Give again, word for word, every line below from the one that has "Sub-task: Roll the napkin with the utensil" through the one that has "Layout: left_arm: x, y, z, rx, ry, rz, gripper", both included, and no others.
════
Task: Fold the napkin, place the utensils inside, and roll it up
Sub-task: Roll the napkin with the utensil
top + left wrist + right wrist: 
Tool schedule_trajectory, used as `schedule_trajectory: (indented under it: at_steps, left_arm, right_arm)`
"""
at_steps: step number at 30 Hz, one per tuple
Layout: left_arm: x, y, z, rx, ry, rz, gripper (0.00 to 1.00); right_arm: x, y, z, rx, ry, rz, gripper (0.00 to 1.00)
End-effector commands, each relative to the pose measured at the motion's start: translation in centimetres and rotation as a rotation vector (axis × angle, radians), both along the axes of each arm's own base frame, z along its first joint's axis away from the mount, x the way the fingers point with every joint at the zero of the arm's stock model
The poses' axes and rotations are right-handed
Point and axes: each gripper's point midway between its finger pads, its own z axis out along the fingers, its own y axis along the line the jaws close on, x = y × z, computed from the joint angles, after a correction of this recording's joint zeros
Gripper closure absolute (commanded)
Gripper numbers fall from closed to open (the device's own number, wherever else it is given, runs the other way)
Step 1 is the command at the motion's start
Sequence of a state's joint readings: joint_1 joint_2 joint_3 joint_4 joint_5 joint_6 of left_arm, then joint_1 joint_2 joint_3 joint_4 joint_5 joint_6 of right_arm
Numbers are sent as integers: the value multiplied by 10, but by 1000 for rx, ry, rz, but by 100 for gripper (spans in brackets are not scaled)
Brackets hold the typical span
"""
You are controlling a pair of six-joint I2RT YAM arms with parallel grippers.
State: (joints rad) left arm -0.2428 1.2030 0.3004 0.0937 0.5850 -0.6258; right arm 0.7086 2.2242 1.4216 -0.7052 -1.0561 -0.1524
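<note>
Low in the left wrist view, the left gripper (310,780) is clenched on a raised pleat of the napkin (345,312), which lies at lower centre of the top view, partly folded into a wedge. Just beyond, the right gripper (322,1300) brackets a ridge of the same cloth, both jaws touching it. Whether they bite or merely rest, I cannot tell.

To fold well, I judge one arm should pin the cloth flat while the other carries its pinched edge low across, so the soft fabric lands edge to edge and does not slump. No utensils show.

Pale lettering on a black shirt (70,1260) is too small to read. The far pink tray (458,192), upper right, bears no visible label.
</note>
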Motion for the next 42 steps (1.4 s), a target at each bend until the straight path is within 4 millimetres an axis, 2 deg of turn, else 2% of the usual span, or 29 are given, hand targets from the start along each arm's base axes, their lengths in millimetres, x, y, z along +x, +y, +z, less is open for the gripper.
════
▶ [Output for this task]:
Sub-task: Roll the napkin with the utensil
top + left wrist + right wrist: 
Tool schedule_trajectory, used as `schedule_trajectory: (indented under it: at_steps, left_arm, right_arm)`
"""
at_steps: step number at 30 Hz, one per tuple
Layout: left_arm: x, y, z, rx, ry, rz, gripper (0.00 to 1.00); right_arm: x, y, z, rx, ry, rz, gripper (0.00 to 1.00)

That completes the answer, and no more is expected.